Artists, Interviews

Interview With Marisabel Gonzalez

Marisabel Gonzalez is a Venezuelian born artist, who experiments with block colour to communicate an abstract landscape. Her use of texture and antithesis of rough and soft colours permeates the conduit of her subjective narrative. Marisabel often finds herself “recalling places that have imprinted in [her] heart and soul.” Her vivacious and conceptual works recall memories from both her Australian and Venezuelan life: “My pieces are the result of this blend of similarities from two places miles apart but so close to my heart at the same time.” Heralding mixed media, acrylic paints and woodblocks Marisabel’s artistic pilgrimage extends the constellation of everyday life, in a tenacity of creative vigour.

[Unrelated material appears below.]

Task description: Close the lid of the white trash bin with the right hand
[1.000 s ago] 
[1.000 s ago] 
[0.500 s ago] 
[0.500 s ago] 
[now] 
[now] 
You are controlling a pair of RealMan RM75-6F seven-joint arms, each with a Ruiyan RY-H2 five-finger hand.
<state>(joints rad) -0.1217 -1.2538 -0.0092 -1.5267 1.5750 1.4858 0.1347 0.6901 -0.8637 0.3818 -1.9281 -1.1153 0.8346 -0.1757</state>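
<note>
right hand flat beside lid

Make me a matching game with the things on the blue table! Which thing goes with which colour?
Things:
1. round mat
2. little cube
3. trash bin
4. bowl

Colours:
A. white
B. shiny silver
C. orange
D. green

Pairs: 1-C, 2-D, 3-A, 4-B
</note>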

When did you begin your artistic career?
I am mainly a self-taught artist. Initially a ceramist, I turned into drawing and painting more than 20 years ago. Being a medical doctor by trade meant that I had to satisfy my artistic aspirations by completing as many short courses I could possibly fit into my schedule.

How would you describe your works?
My work tends to draw to the abstract expressionism. Probably because my favourite artists belong to this period, but I also found that through the years the freedom on the brushstrokes provided by abstract representations allows me to communicate with my audience in a more appropriate way.

What is your general art making process?
I have two main bodies of works: Canvas works and woodblocks. Usually they are produced in a series.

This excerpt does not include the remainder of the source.